Where a claimant is not actually engaged in the furtherance of an employer’s business or affairs (as no party seems to dispute in this case), the claimant must satisfy the following elements in order to receive benefits for an alleged work-related injury: (1) the injury must have occurred on the employer’s premises; (2) the employee’s presence thereon was required by the nature of his or her employment; and (3) the injury was caused by the condition of the premises or by the operation of the employer’s business thereon.
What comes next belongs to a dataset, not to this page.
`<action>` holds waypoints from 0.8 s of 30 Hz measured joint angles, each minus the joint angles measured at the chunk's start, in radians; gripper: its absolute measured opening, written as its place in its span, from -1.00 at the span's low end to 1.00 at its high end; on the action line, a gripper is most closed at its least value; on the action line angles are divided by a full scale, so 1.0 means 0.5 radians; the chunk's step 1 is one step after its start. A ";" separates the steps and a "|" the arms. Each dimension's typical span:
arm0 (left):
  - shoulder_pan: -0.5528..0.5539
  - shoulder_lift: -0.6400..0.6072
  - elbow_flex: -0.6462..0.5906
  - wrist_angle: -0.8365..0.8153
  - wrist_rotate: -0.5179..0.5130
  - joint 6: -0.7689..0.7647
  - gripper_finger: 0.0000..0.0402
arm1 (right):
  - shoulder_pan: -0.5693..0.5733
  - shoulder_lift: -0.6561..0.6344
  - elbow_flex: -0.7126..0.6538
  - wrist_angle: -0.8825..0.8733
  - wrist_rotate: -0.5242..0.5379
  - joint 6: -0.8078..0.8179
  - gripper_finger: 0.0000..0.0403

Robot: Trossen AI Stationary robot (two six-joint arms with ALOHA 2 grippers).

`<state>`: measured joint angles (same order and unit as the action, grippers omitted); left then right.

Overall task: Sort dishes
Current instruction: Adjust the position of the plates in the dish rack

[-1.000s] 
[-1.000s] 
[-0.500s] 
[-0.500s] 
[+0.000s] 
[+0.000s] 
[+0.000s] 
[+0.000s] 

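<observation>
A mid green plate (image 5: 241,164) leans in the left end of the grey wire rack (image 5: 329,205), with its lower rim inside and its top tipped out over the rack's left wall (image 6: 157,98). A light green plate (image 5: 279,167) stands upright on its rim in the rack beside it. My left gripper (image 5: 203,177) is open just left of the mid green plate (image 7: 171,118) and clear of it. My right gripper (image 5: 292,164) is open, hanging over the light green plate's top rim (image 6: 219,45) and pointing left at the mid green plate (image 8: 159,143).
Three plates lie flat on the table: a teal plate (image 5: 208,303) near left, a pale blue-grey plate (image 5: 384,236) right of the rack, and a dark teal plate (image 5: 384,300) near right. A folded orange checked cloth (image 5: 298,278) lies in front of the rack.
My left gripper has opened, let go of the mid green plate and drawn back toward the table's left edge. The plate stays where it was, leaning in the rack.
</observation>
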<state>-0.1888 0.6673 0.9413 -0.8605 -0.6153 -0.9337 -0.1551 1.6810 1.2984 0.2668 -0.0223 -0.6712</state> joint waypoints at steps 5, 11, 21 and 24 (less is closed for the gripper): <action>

Markle v. Workers’ Compensation Appeal Board (Bucknell University), 785 A.2d 151, 153 (Pa.Cmwlth.2001), petition for allowance of appeal denied, 568 Pa. 729, 797 A.2d 918 (2002). The term “premises,” as contemplated by Section 301(c)(1) of the Act, means that the area where the injury occurred was owned, leased, or controlled by the employer to a degree where that property could be considered an integral part of the employer’s business. See, e.g., Fashion Hosiery Shops v. Workmen’s Compensation Appeal Board (Transworld Airlines), 55 Pa.Cmwlth. 465, 423 A.2d 792 (1980); Robinson v. Y.W.C.A, 215 Pa.Super. 19, 257 A.2d 690 (1969).
The Colonial Parking Lot where Claimant slipped and fell could not be considered an integral part of Employer’s business because parking in that lot was *1268purely optional, not required or “integral” to Claimant’s employment. Furthermore, while Employer may have reserved those spaces from Colonial Parking, Inc. for the benefit of its employees, Claimant and other employees, if they chose to participate in the optional parking program, were responsible for paying for that parking spot at least in part. Stated differently, the payment by Employer to reserve a spot for its Employees, who had the option of getting a parking spot based on availability, was at most a mere benefit of employment, no different than an agreement by an employer to pay portions of health insurance costs of an employee. Under Claimant’s theory, if an employee would get injured at a hospital where an employer has an agreement to pay for medical expenses in part, the hospital would become the Employer’s “premises” for purposes of Section 301(c)(1).
Because the injury suffered by Claimant occurred on a private parking lot, owned and operated by Colonial Parking, Inc., which was responsible for the snow and ice removal that resulted in Claimant’s slip and fall, the order of the Board is affirmed.
ORDER
AND NOW, this 27th day of April, 2005, the order of the Workers’ Compensation Appeal Board in the above captioned matter is affirmed.
. This matter was reassigned to the author on April 5, 2005.
. Act of June 2, 1915, P.L. 736, as amended, 77 P.S. § 411(a).
. Our review is limited to determining whether there has been a violation of constitutional rights, errors of law committed, or a violation of appeal board procedures, and whether necessary findings of fact are supported by substantial evidence. Lehigh County Vo-Tech School v. Workmen’s Compensation Appeal Board (Wolfe), 539 Pa. 322, 652 A.2d 797 (1995).